Turkey concerned about Kurdish fighters near Kirkuk

Any move into Kirkuk would raise suspicions in Turkey, where the Prime Minister has warned Kurds that taking Kirkuk or Mosul would constitute grounds for a Turkish military intervention in northern Iraq.

Alison Caldwell reports.

ALISON CALDWELL: Iraqi troops guarding the city of Kirkuk in the country’s north are gradually being pushed back by Coalition air strikes, making way for Kurdish fighters and US special forces. According to the most recent reports, Kurdish peshmergas are now within 5 kilometres of the city, too close, according to Turkish Government officials in Ankara.

Turkey is threatening to intervene in northern Iraq if the Kurds make a move on oil rich Kirkuk or Mosul. Turkey fears control of local oil resources would inspire Iraqi Kurds to move towards independence, a move which could set an example to the millions of Kurds across the border in Turkey.
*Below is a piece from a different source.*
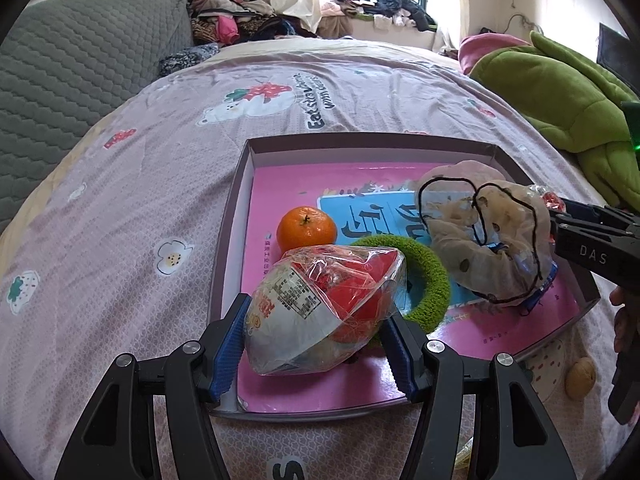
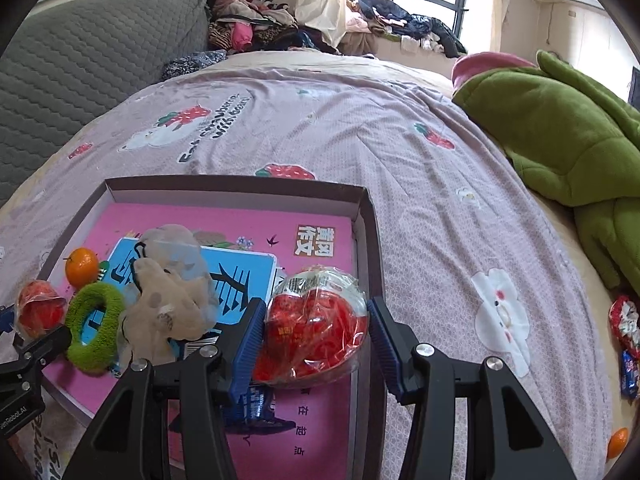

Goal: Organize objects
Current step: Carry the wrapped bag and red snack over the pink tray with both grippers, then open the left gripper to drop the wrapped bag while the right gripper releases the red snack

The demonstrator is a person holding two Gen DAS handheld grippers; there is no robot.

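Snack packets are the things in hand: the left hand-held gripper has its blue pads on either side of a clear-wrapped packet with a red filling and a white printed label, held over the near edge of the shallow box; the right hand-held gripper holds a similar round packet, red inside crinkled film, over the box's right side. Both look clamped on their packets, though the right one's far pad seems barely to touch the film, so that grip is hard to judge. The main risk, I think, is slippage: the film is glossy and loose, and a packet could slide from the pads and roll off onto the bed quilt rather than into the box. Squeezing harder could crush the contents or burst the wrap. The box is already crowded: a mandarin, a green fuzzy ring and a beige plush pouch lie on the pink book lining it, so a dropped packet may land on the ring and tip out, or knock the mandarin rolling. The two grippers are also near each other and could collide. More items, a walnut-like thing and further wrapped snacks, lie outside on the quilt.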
It’s a claim the Kurds have consistently denied. The two main Kurdish factions controlling northern Iraq are the Patriotic Union of Kurdistan, or the PUK, and the Kurdistan Democratic Party, the KDP.

The KDP’s representative in Australia is Haval Dasko. He says while Kirkuk is the heart of Kurdistan, his people have no immediate plans to mount an attack.
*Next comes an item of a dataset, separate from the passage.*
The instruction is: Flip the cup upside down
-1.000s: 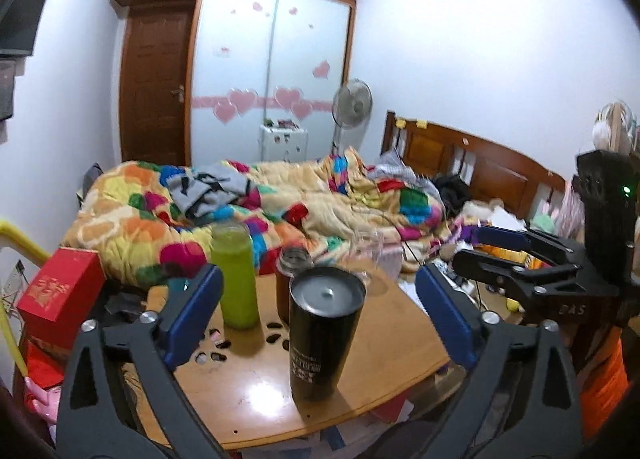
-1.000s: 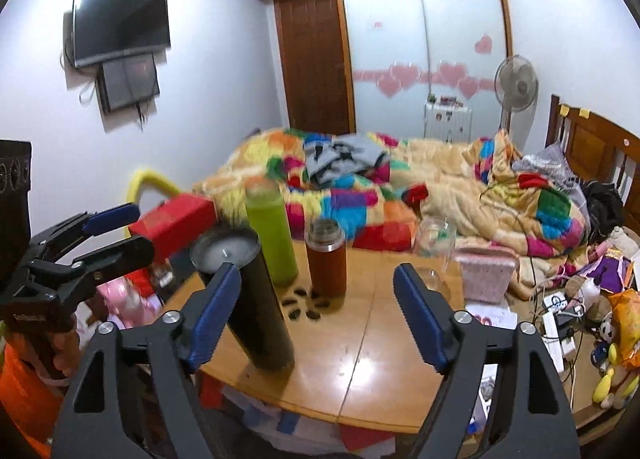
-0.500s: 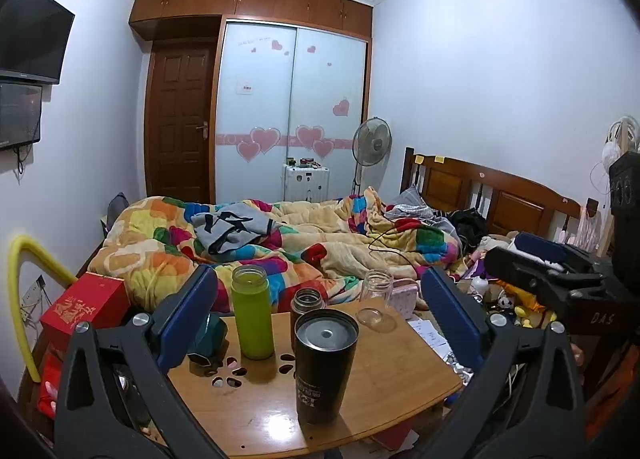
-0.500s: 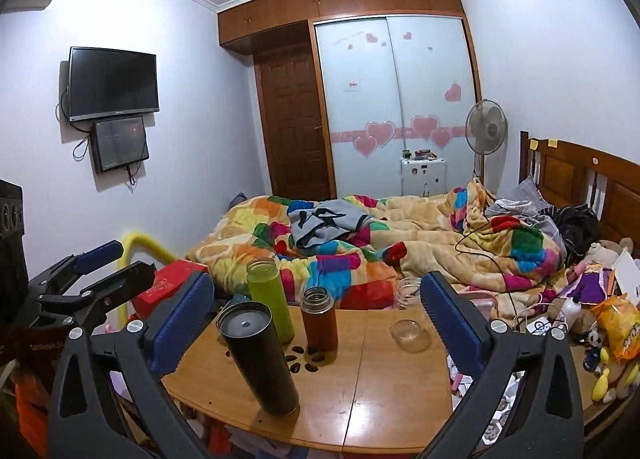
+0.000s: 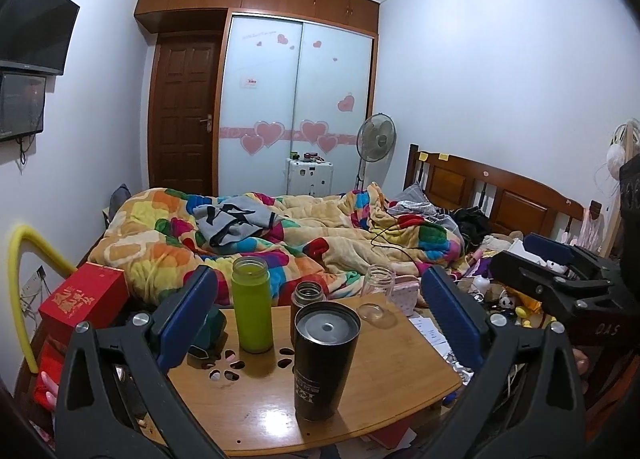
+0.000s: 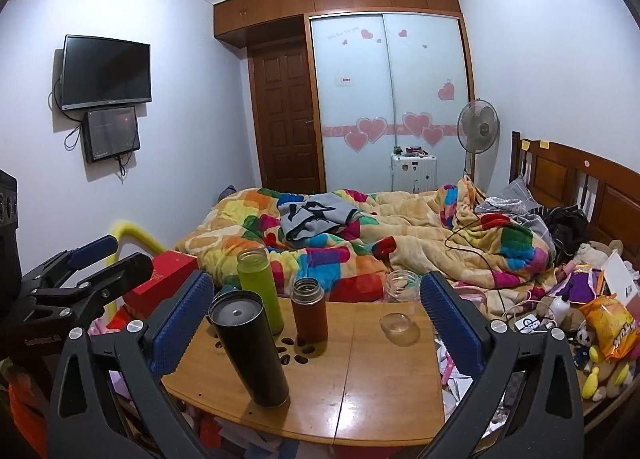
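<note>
A tall black tumbler (image 5: 325, 359) stands bottom-up on the wooden table (image 5: 392, 371), near its front; it also shows in the right wrist view (image 6: 250, 351). My left gripper (image 5: 320, 323) is open and empty, held back from the table with the tumbler between its blue pads (image 5: 188, 315) in view. My right gripper (image 6: 314, 323) is open and empty, also back from the table. Each gripper shows at the edge of the other's view.
A green bottle (image 5: 252, 305), a brown flask (image 6: 309, 309) and a clear glass jar (image 6: 402, 285) with its lid (image 6: 396, 325) stand on the table. A red box (image 5: 80, 299) is at the left. A bed with a colourful quilt (image 5: 280, 235) lies behind.
Both grippers have pulled back and up from the table. The tumbler and bottles now look smaller and farther away. Nothing on the table has moved.
</note>
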Action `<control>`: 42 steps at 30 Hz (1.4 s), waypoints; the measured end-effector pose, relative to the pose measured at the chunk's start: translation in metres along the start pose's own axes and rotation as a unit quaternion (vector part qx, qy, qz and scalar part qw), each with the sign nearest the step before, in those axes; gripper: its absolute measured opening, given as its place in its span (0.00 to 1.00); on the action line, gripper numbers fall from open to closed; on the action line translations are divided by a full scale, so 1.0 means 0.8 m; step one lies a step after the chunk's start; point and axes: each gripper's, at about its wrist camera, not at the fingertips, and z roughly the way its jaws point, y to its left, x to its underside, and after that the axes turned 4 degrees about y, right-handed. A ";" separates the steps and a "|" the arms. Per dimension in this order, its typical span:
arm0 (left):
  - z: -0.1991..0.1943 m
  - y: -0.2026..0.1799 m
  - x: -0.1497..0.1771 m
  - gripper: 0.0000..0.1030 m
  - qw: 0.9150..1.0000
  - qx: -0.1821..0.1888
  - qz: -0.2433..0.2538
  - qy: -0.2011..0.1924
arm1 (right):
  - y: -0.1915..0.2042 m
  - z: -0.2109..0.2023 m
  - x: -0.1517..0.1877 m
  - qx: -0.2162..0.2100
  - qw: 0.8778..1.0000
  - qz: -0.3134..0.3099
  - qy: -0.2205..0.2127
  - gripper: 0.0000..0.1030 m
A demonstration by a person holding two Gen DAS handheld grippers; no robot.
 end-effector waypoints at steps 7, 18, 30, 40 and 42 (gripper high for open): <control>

HAVAL DASKO: Kirkuk is very, very important to us. But as we said, we don’t have any plans at the moment to attack Kirkuk. At present we don’t have any plan to do anything independently. We are part of the Coalition and we will do anything to assist to American force in the area.

ALISON CALDWELL: As it is, neither the KDP nor the PUK will do or say anything which could undermine the Coalition’s mission in Iraq. The Kurds want nothing more than to see the end of the Iraqi regime, and beyond that, they would hope to retain their autonomy in some form. Upsetting the Coalition is the last thing they can afford to do right now.

The PUK’s Spokesman in Australia is Simko Halmet.

SIMKO HALMET: The Kurds are part of the Coalition, part of the troops which the Americans will supervise on the Coalition in the area and the Kurds won’t be making any moves unless it’s under the American supervision.

ALISON CALDWELL: But you couldn’t blame the Turks for being concerned. As soon as that Coalition dissolves there is the possibility that the Kurds would want to take control of Kirkuk and Mosul, the oil rich areas as a way, as a step on the way to independence?

SIMKO HALMET: I believe that we don’t have any aims to have independent or to have authority on these areas but on the other hand, we believe that we should be under normal citizenship like the rest of the Iraqis, we were not accepted, [in] what happened before, during the Iraqis Ba’ath regime, Saddam’s regime when he was in power.

That’s why we’re aiming to be part of the united, comprehensive, democratic federal system to be established and the Kurds to be part of that, part of that comprehensive, democratic country.

ALISON CALDWELL: Meanwhile, further north, scores of Islamic militants have offered to surrender to Kurdish fighters, according to the LA Times. After recent attacks by US forces, the surviving members of Ansar al-Islam retreated deeper into the mountains on the border with Iran.

But denied entry by Iranian authorities they are now said to be making their way back into Kurdish-controlled territory. In the past, when PUK fighters have surrendered to members of Ansar al-Islam, they’ve been slaughtered.

But the Ansar al-Islam fighters who will surrender in the days ahead have been assured they won’t meet the same fate. Most of them are youths. Kurdish officials have said that following security checks, younger fighters not involved in killings will be released to their families.

The PUK’s Prime Minister, Dr Barham Salih, has said this is not about vengeance; it’s about justice.